▸ What the task asks:
A line-by-line copy of the material below is required.

▸ Source data:

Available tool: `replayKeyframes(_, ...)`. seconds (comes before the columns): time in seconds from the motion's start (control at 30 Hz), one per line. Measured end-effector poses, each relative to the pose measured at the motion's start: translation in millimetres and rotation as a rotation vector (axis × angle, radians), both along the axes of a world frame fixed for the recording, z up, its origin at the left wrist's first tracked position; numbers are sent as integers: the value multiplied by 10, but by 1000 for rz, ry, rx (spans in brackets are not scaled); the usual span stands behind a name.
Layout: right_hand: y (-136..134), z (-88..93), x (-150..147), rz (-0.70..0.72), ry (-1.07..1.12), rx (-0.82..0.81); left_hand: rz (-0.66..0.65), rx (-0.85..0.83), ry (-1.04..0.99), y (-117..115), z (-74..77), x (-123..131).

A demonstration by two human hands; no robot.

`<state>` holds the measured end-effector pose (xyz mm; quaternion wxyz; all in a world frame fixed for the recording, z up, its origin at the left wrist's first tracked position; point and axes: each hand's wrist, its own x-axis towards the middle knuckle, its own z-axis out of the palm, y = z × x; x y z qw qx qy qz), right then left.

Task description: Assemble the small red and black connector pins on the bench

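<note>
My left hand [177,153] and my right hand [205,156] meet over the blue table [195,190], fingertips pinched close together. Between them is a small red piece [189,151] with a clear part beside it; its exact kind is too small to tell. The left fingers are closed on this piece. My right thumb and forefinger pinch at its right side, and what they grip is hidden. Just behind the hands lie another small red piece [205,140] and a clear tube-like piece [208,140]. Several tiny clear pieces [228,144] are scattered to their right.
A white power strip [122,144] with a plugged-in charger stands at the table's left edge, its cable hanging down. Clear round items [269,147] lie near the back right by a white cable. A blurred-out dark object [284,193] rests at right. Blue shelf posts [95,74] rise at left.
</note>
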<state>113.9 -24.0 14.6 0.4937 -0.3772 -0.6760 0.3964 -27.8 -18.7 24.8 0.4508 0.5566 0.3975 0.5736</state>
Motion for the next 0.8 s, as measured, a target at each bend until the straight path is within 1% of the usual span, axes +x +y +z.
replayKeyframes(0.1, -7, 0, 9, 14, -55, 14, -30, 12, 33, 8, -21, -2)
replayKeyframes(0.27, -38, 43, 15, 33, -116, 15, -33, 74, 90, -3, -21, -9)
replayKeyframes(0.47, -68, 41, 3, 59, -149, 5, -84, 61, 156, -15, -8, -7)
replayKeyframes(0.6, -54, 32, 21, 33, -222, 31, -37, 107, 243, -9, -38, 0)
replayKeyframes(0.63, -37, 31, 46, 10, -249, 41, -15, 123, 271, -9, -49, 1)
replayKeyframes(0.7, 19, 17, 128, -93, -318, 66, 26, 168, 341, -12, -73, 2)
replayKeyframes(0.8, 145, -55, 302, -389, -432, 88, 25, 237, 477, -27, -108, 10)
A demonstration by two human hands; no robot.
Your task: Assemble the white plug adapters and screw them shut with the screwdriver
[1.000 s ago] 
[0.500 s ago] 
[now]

▸ Written reply:
Available tool: `replayKeyframes(_, ...)`. seconds (comes before the columns): time in seconds from the motion's start (control at 30 Hz), one per line. Measured end-effector poses, each relative to the pose measured at the motion's start: translation in millimetres and rotation as a rotation vector (axis × angle, radians), both along the axes of a world frame fixed for the recording, z up, its origin at the left wrist's first tracked position; numbers are sent as integers: the value multiplied by 10, but by 1000 for rz, ry, rx (spans in brackets are not scaled); the usual span stands behind a name.
Layout: right_hand: y (-136..134), z (-88..93), x (-150..147), rz (-0.70..0.72), ry (-1.07..1.12), rx (-0.82..0.81); left_hand: rz (-0.66..0.65), rx (-0.85..0.83), ry (-1.04..0.99), y (-117..115), z (-74..77), x (-123..131).

A demonstration by two human hands; no robot.

`<state>` holds the measured end-effector pose (xyz mm; quaternion wxyz; all in a world frame fixed for the recording, z up, its origin at the left wrist's first tracked position; point and axes: each hand's wrist, its own x-axis towards the middle knuckle, its own z-axis out of the palm, y = z × x; x y z qw qx qy qz), right then left.

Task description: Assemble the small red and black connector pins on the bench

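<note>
My left hand [177,153] and my right hand [205,156] meet over the blue table [195,190], fingertips pinched close together. Between them is a small red piece [189,151] with a clear part beside it; its exact kind is too small to tell. The left fingers are closed on this piece. My right thumb and forefinger pinch at its right side, and what they grip is hidden. Just behind the hands lie another small red piece [205,140] and a clear tube-like piece [208,140]. Several tiny clear pieces [228,144] are scattered to their right.
A white power strip [122,144] with a plugged-in charger stands at the table's left edge, its cable hanging down. Clear round items [269,147] lie near the back right by a white cable. A blurred-out dark object [284,193] rests at right. Blue shelf posts [95,74] rise at left.
</note>
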<state>113.9 -24.0 14.6 0.4937 -0.3772 -0.6760 0.3964 -27.8 -18.7 24.8 0.4508 0.5566 0.3975 0.5736</state>
Motion for the next 0.8 s, as measured, a target at each bend until the straight path is within 1% of the usual span, axes +x +y +z.
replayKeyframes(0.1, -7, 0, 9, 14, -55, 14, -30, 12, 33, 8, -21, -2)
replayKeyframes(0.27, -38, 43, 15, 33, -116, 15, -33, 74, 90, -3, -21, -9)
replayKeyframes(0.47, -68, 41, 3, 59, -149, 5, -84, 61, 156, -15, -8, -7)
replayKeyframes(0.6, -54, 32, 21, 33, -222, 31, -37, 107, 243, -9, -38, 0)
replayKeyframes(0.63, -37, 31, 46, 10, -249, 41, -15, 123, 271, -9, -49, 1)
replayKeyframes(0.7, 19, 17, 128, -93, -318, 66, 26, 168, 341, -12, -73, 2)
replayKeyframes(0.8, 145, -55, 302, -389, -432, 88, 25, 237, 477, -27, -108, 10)
A demonstration by two human hands; no robot.
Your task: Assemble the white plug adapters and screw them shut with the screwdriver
[1.000 s ago] 
[0.500 s ago] 
[now]

No part of the exercise remains unanswered.